(Dataset content Opens)

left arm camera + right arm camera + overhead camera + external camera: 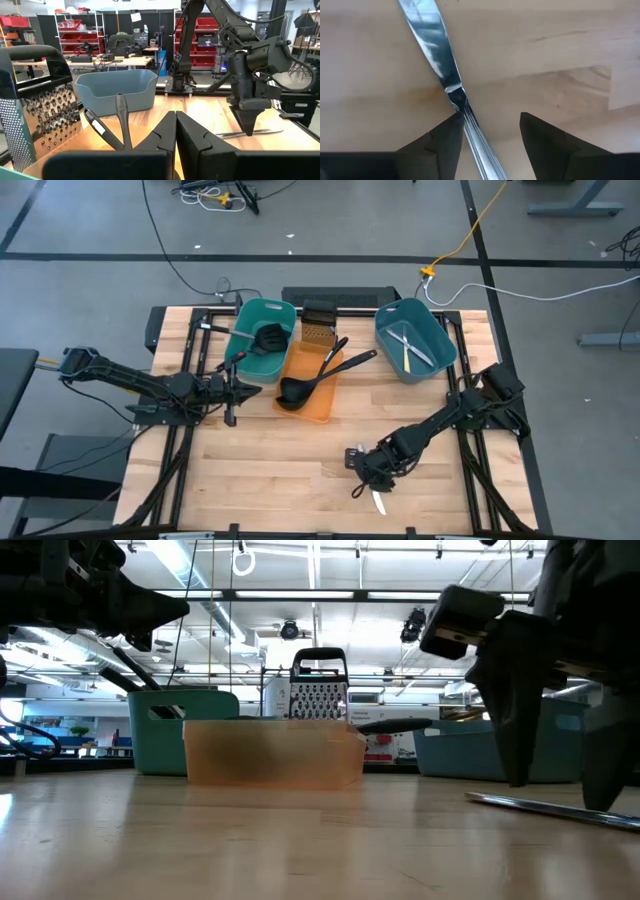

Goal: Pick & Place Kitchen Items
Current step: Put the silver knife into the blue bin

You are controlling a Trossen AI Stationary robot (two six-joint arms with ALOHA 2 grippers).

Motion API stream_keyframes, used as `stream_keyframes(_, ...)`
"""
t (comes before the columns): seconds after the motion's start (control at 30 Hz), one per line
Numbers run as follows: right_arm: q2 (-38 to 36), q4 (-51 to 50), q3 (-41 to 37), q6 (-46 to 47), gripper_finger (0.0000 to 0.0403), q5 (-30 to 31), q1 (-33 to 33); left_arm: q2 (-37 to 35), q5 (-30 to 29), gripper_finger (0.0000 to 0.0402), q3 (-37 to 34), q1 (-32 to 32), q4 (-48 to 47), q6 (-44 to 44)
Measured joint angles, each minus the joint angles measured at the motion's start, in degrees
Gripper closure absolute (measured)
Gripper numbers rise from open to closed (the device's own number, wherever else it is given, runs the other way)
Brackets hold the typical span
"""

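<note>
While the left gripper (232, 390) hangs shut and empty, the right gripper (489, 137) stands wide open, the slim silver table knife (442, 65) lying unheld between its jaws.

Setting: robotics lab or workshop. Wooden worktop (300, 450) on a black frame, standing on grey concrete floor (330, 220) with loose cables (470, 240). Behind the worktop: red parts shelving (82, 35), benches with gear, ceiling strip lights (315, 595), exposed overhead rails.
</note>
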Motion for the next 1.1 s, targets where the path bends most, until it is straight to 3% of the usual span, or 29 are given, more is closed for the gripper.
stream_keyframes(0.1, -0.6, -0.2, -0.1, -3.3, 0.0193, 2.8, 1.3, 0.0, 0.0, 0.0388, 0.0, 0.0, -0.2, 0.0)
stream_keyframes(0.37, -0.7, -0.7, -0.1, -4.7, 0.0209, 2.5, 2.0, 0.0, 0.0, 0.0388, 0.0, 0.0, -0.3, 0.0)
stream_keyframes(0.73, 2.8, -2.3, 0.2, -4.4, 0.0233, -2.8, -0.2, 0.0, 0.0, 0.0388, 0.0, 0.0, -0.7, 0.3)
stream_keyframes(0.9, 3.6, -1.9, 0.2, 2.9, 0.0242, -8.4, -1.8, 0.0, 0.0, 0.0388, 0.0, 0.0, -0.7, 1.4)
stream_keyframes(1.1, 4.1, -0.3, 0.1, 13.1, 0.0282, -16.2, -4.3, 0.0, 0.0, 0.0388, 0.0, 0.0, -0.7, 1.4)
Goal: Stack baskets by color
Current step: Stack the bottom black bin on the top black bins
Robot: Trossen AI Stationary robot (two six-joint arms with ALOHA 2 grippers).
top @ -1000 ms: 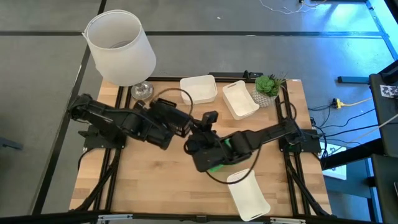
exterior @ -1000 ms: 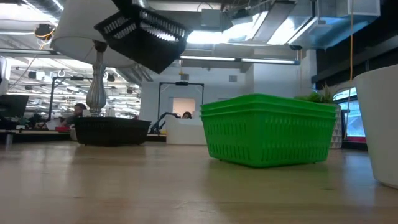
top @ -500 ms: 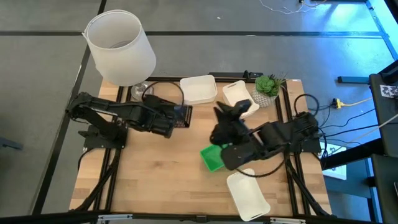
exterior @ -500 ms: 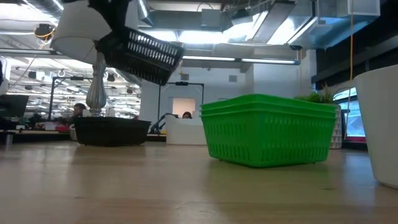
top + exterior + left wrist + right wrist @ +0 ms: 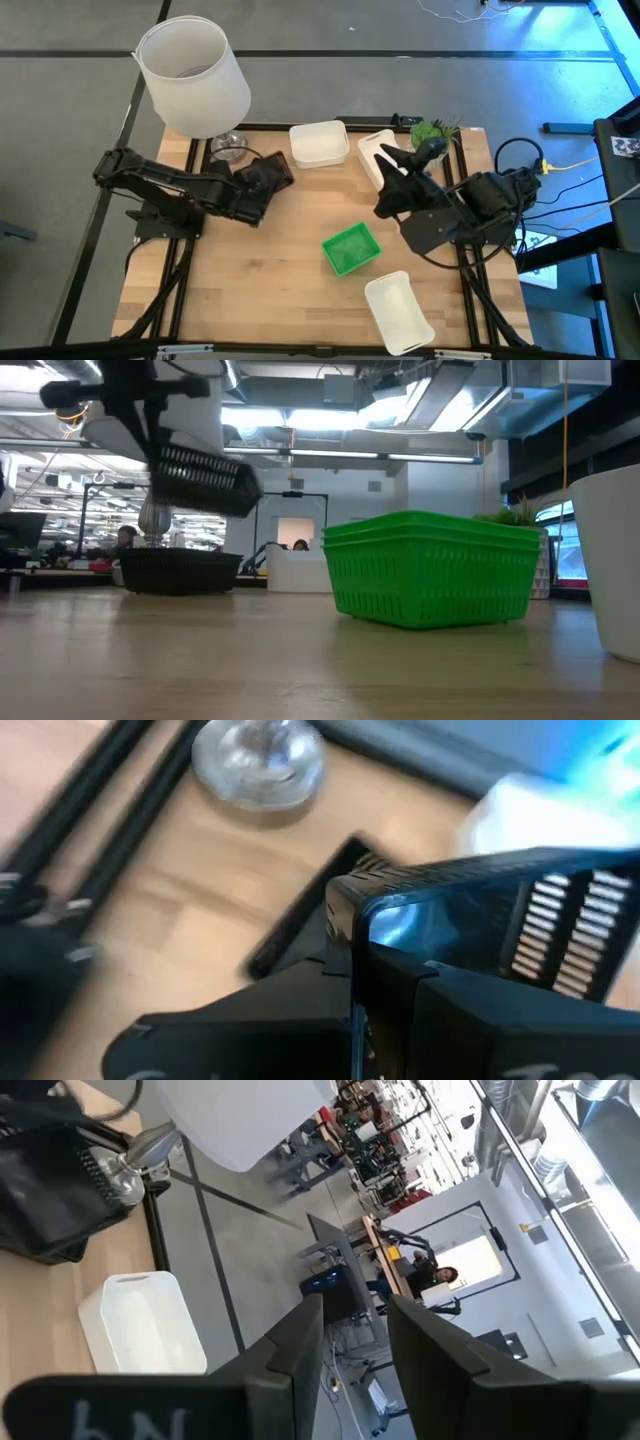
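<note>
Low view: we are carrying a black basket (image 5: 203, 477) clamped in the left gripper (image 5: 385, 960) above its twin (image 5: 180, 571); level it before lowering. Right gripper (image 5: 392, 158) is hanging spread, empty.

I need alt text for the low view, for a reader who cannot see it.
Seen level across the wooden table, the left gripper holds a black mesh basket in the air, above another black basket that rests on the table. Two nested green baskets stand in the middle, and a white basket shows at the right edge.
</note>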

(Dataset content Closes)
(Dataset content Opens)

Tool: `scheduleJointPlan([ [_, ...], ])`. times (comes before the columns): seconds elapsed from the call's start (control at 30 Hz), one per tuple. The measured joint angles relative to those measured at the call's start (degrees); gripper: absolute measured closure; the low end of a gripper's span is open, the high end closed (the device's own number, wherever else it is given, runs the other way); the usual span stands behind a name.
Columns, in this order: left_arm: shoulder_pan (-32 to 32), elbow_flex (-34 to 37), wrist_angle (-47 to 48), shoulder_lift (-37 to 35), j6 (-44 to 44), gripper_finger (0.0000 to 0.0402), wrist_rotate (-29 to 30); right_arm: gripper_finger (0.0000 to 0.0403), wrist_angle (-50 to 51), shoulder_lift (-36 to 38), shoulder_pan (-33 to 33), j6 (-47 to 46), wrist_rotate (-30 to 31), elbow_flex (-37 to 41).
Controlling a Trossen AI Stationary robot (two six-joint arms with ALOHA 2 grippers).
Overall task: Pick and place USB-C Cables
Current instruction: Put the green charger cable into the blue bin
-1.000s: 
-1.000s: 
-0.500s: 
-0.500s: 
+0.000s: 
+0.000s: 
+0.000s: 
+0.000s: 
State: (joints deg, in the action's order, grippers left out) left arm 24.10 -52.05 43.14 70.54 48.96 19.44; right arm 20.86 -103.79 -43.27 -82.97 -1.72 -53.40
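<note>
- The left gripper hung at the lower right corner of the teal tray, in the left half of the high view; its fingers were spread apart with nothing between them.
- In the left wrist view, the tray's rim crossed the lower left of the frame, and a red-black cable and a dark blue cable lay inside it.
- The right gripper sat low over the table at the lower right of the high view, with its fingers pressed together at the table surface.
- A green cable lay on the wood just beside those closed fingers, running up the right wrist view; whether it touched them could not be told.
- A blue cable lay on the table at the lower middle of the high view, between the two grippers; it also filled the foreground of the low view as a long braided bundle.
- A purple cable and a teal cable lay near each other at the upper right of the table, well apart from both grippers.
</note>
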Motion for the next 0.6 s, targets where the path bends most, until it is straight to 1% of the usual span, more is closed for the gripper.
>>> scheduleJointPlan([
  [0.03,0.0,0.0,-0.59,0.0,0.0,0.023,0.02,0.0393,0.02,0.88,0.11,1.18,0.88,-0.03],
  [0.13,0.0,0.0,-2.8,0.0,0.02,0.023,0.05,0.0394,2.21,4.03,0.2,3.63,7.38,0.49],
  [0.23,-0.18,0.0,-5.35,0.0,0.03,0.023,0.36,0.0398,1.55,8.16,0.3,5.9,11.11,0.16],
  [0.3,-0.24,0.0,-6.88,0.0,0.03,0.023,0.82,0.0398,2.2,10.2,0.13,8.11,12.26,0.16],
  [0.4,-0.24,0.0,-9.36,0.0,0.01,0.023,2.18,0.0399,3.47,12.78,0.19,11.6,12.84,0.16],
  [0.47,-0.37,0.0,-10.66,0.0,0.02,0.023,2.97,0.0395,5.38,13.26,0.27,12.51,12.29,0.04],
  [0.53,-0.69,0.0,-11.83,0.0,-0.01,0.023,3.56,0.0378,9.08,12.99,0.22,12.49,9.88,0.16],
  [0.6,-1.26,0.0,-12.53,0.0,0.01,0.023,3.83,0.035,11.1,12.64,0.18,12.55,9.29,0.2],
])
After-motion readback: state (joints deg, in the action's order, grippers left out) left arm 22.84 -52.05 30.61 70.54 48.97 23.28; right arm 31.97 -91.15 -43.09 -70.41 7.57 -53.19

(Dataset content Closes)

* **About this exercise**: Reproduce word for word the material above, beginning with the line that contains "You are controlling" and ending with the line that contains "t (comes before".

* **Answer section**:
You are controlling a Trossen AI Stationary robot (two six-joint arms with ALOHA 2 grippers).

Motion API stream_keyframes, used as `stream_keyframes(_, ...)`
"""
t (comes before the columns): seconds after the motion's start (control at 30 Hz), one per line

This exercise requires no additional answer.